Impossible de résister à ce polar!

Karl Avanzato et Fred Abkarian, deux petits malfrats de Calais, ne se sont jamais quittés depuis l’enfance. Liés comme les doigts de la main, ils ont trempé dans des vols à la tire, des trafics de tout genre, des convoyages de substances. Bref, ils ont toujours voyagé en eaux troubles ce qui leur a valu des séjours en prison. Mais ce jour-là, Fred vient voir son copain et prononce, sibyllin : « c’est parti ». S’amorce pour ces deux loosers une aventure invraisemblable où il est question de caïd, de vrais et faux billets, de Maserati avec la mort en ligne de mire. Car Fred, sans l’avouer à Karl, cherche à doubler Serge Cimard, un chef de la pègre locale. Suicidaire !
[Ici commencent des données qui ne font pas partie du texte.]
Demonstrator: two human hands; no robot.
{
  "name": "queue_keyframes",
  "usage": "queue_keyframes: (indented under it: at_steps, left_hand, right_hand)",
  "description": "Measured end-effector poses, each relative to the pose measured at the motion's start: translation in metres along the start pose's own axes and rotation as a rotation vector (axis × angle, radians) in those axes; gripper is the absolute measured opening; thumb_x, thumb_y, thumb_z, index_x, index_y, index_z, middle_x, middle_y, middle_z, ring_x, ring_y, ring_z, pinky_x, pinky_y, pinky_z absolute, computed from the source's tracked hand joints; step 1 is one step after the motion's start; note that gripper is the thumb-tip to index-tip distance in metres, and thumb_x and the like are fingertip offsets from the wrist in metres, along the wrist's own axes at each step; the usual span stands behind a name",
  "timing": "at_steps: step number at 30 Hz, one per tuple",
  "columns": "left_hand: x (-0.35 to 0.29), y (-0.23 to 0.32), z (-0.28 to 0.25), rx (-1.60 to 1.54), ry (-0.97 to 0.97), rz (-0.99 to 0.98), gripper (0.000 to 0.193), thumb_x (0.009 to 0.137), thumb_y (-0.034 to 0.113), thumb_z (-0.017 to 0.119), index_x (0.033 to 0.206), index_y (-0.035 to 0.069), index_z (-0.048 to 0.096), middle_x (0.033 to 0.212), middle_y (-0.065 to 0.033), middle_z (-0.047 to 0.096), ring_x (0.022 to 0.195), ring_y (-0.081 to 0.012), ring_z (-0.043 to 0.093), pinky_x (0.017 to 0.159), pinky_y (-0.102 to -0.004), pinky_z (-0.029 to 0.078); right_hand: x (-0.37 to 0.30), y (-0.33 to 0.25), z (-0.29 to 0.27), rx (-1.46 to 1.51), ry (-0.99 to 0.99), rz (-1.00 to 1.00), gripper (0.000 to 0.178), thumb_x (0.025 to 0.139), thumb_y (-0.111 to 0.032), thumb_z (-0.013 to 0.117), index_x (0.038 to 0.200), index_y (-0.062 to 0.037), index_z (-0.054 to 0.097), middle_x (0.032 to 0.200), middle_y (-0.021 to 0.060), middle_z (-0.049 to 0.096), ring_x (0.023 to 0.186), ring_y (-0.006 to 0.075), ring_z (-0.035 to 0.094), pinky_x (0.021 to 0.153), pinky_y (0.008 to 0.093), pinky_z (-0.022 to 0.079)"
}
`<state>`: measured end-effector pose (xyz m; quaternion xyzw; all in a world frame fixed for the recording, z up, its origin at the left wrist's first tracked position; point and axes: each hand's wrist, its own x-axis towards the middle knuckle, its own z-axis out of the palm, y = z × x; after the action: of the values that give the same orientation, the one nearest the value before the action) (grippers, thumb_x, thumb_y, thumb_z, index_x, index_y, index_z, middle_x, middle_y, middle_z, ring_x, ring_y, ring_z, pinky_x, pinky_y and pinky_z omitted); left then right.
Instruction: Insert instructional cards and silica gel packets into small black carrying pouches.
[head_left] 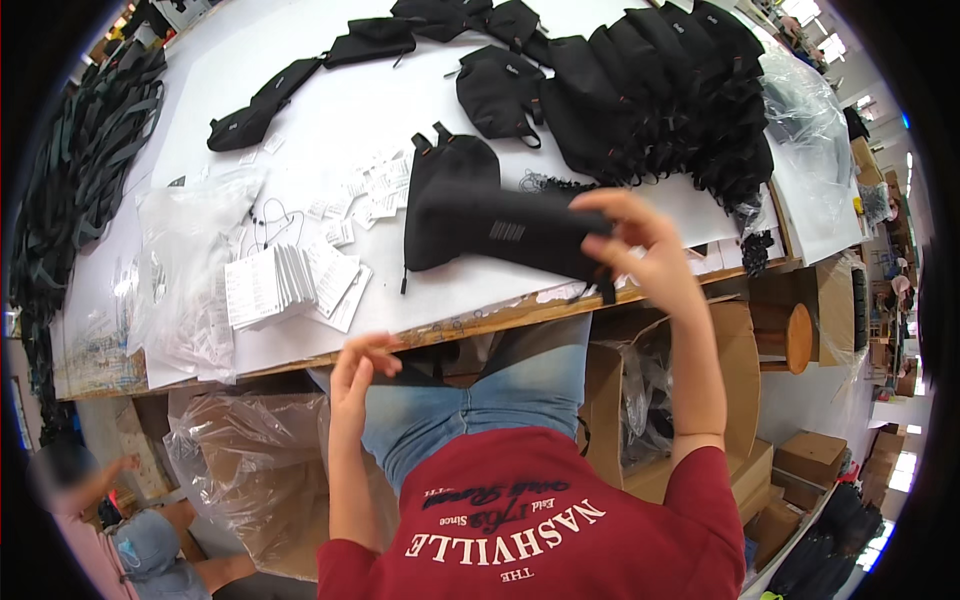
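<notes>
My right hand has its thumb and fingers around the right end of a black fabric bag, which is smeared by motion and held above the table's front edge. Partly beneath it, another black bag with two short loops at its top lies on the white table. My left hand is just off the front edge, its fingers bent and apart, with nothing in it. Nearest to that hand is a stack of white printed cards, partly fanned out.
Black bags overlap in a large pile at the back right; several more line the back. Small white tags and clear plastic bags lie leftward. Dark straps hang far left. Open cartons stand below. Another person sits lower left.
</notes>
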<state>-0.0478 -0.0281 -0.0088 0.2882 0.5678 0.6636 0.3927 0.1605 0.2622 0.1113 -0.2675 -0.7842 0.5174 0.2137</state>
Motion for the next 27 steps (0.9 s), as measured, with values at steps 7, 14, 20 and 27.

Leur chemin croise celui de Nino Face, un chanteur-né. Le jeune homme, en dépit d’une voix hors pair, doute de son talent et se contente d’animer un karaoké dans un bar de Calais. Mais la chance tourne lorsqu’il est repéré par le producteur mythique d’Elvis Presley, des Stones, des Beatles, de Madonna…. Ralph Mayerling s’est retiré du métier depuis le suicide de sa protégée, Amy Whitehouse mais la rencontre avec Nino le pousse à récidiver. Autour du jeune chanteur, il monte un groupe de rock dont il prédit qu’il explosera tous les charts mondiaux. Et le succès arrive, foudroyant. Pourtant, Nino vit avec la peur au ventre. Quelque temps auparavant, il a participé à un vol de voiture qui a causé la mort d’un homme et indirectement atteint Serge Cimard. Si le caïd l’apprend, ne cherchera-t-il pas à se venger et à s’attaquer au chanteur, aussi connu soit-il ?

Hervé Commère signe avec « Imagine le reste » un formidable polar. Menée tambour battant et servie par une plume nerveuse et littéraire, l’intrigue emporte le lecteur dans un univers de vie, de musique, d’émotions dont il ressort le sourire aux lèvres. Impossible de résister à cette trame habilement ficelée dans laquelle les personnages se rencontrent, se perdent pour se retrouver d’autant que l’auteur dessine chacun d’eux avec une vraie bienveillance. Et l’on s’attache à Karl, Serge, Mayerling ou Nino que l’on quitte à regret. Avec ce quatrième roman, Hervé Commère confirme être une voix talentueuse du thriller français.